▸ **Aim of the exercise**: In your copy of the listing below, reproduce each word exactly and include no pictures.

▸ **Collected data**:
══════════
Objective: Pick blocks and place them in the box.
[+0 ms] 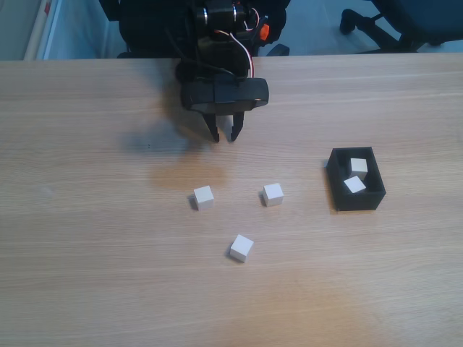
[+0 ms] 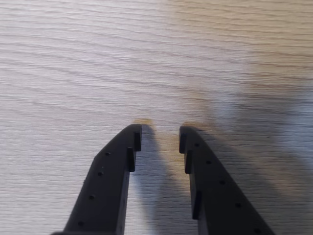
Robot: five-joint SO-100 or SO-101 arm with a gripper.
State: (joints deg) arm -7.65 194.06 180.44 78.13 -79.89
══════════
▸ **Answer space**:
Objective: Pick blocks and place them in the box.
[+0 ms] 
[+0 ms] 
Robot: five-joint SO-100 or SO-101 arm with a gripper.
State: (joints deg) arm -7.65 194.06 180.44 78.13 -79.89

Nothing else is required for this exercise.